- **TASK STATEMENT**:
Could you find every line in the records below that contains the word "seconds" and copy it?

===

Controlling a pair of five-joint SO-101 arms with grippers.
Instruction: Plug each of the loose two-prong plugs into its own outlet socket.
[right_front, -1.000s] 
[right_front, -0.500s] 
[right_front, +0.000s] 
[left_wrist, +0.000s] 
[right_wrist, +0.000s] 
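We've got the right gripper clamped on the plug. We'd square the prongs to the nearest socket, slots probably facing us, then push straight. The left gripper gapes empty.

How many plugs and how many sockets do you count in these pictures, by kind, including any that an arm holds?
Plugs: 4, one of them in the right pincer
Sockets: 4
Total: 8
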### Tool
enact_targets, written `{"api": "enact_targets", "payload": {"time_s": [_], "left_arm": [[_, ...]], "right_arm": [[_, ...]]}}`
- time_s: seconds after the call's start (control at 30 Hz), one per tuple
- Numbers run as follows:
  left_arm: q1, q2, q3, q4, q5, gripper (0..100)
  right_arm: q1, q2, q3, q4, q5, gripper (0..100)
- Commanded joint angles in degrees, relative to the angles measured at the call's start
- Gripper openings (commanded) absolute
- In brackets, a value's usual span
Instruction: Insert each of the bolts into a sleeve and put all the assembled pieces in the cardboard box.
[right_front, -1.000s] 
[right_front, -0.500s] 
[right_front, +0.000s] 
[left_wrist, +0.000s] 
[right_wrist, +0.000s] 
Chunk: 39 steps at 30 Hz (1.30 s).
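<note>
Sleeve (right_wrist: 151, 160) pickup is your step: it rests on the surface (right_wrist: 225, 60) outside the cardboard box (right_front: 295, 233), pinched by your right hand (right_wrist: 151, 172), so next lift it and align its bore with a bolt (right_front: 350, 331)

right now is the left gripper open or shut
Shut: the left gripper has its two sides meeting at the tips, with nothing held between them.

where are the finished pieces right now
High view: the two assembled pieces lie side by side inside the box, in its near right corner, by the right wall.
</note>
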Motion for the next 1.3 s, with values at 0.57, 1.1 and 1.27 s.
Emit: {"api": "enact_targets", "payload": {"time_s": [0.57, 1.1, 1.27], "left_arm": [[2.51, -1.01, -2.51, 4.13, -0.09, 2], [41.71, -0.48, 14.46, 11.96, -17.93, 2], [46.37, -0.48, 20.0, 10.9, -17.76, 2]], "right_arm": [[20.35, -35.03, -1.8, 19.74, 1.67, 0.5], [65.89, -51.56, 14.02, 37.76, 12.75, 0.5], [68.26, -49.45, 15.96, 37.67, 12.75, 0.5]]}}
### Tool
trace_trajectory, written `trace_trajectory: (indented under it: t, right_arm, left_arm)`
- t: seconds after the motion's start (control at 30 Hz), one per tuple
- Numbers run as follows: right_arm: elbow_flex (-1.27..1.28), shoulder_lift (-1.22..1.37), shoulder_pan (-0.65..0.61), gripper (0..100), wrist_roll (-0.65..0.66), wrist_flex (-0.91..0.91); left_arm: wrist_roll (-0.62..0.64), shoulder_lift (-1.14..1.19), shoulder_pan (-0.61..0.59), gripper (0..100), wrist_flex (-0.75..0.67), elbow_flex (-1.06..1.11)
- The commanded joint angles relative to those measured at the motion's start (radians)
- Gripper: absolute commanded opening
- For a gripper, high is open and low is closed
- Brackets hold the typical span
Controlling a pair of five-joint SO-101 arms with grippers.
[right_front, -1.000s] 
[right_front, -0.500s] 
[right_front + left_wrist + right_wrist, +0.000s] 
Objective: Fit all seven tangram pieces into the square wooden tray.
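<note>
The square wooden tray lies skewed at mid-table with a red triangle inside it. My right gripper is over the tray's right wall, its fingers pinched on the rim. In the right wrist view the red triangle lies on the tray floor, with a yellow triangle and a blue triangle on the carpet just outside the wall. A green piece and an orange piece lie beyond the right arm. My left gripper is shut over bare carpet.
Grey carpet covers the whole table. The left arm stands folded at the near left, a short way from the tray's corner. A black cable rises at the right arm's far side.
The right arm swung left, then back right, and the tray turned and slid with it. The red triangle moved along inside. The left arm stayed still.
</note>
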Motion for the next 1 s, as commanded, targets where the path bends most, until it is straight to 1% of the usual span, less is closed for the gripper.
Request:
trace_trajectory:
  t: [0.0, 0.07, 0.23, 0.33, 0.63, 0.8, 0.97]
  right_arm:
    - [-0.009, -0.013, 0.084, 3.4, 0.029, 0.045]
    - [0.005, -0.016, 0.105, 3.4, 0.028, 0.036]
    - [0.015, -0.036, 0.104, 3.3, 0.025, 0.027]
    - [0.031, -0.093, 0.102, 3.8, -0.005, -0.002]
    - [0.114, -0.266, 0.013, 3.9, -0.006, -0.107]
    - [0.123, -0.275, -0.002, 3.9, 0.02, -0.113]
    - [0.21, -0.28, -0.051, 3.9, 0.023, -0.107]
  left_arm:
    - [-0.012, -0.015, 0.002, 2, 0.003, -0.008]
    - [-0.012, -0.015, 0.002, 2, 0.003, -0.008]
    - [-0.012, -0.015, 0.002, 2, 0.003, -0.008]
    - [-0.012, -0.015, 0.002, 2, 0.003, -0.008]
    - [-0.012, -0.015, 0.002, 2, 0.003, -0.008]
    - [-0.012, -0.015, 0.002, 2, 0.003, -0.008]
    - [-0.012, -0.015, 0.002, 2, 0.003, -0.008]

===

- **ANSWER**:
- time_s: seconds after the call's start (control at 30 Hz), one per tuple
- t: seconds after the motion's start (control at 30 Hz), one per tuple

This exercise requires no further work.